While each carrier is expected to handle pricing in its own way, Habben Jansen said he expects Hapag-Lloyd will quote a “floating” BAF that changes every three months. Clarity and transparency will be ensured because the underlying data that the carrier will use in formulating its BAF are publicly available, Habben Jansen said.

Maersk Line, meanwhile, plans to implement a BAF that adjusts even more frequently. In an interview with JOC.com, Maersk CEO Soren Skou said the carrier is asking shippers to agree to contractual language that will allow it to adjust the floating mechanism for changes in fuel prices relatively quickly. “The way our new fuel surcharge is constructed, it adjusts faster,” he said. “The old one had a three-month period during which the price would go up and down.”

Noting that Maersk vessels use about 0.9 tons of fuel per container carried, Skou said if the price of fuel goes up by $300 per ton, the carrier incurs a cost increase of $270 per container. “That can often be 10-15 percent of the freight and [would] cause an enormous fluctuation in an industry that doesn’t make any money,” Skou said.
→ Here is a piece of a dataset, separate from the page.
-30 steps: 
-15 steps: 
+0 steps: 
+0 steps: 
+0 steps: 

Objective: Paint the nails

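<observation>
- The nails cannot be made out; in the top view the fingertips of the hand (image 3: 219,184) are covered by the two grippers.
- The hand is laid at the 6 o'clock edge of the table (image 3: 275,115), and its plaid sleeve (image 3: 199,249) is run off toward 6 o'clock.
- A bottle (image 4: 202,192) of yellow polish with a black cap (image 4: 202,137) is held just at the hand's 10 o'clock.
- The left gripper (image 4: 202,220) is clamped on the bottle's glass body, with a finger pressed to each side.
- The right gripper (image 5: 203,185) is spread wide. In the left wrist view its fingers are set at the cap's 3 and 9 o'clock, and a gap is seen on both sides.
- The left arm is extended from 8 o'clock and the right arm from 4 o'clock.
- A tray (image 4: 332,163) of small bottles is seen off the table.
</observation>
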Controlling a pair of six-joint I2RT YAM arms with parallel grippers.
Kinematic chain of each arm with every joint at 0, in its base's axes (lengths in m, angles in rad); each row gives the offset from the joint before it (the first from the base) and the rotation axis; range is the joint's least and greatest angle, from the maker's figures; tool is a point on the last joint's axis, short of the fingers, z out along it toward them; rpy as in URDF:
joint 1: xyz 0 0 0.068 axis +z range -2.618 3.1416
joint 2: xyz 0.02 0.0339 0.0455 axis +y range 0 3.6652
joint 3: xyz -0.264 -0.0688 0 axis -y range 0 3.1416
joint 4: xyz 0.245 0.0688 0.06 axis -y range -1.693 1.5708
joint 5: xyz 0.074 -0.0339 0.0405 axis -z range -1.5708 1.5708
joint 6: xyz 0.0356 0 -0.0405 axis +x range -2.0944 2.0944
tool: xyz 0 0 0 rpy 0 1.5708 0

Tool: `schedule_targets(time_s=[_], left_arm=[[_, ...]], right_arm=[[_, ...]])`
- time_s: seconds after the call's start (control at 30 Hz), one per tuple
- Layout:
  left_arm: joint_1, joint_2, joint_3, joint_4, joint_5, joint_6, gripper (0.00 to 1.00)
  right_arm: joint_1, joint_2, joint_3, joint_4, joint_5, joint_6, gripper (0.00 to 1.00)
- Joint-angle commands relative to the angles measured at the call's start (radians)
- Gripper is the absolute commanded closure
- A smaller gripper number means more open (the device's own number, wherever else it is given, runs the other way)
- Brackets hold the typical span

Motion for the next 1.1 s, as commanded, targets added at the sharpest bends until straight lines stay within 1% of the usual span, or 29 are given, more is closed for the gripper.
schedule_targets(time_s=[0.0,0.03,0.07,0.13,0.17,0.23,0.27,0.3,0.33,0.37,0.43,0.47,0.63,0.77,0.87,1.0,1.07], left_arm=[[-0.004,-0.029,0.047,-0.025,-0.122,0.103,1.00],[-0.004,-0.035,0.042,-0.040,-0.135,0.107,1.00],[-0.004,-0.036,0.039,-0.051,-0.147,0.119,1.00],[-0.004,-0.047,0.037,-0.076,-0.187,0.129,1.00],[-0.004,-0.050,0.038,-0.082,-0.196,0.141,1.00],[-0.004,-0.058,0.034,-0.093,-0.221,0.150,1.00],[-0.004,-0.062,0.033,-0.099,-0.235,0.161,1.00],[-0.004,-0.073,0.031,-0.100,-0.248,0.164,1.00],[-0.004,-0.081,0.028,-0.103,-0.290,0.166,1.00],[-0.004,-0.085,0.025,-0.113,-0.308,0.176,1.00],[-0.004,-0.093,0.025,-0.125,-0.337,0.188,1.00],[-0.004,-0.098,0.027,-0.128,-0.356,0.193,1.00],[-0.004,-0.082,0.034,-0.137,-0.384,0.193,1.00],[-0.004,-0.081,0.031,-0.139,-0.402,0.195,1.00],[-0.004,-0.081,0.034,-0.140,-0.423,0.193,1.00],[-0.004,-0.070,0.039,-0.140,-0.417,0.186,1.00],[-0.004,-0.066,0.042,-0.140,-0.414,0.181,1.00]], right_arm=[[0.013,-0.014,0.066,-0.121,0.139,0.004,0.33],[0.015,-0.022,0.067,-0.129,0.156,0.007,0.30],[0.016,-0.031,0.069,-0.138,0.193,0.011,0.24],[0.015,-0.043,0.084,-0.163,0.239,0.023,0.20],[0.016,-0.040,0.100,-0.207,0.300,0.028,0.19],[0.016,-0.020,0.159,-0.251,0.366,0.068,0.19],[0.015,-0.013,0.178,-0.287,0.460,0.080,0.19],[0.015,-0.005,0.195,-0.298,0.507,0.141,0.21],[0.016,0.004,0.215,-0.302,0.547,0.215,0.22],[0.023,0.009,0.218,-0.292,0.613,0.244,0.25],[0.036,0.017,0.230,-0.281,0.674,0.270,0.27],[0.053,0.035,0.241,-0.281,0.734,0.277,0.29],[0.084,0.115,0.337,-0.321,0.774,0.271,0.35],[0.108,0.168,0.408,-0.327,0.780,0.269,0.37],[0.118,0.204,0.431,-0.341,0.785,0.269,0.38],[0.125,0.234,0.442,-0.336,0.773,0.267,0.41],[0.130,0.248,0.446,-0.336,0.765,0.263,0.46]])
Some BCOs that do not accept the carriers’ BAF formulas have developed their own. “The real challenge is understanding the underlying data. We have customer BAFs because of a lack of clarity of the old formulas,” said Matt Muenster, senior manager, applied knowledge, at Breakthrough Fuel.

The IMO’s low-sulfur fuel mandate is expected to have a disruptive effect on the global shipping market because it applies to the maritime trade of all nations, it takes effect everywhere on Jan. 1, the enforcement regime in some countries has not been clearly defined, and there could be shortages of supply in some markets, said Stephen Jew, associate director, oil markets, midstream, downstream, and chemical, at IHS Markit.

Habben Jansen said he anticipates there will be sufficient supply come Jan. 1 in high-volume trade lanes such as the trans-Pacific but that the same might not be true for the “lesser” north-south trades.

Another complicating factor is the lengthy, complex process involved in the transition from heavy bunker fuel to low-sulfur fuel and the possibility of engine damage if the switchover is not handled professionally. In order to account for this and have enough time for proper testing, Hapag-Lloyd will begin the transition for its vessels in the fourth quarter of this year, Habben Jansen said.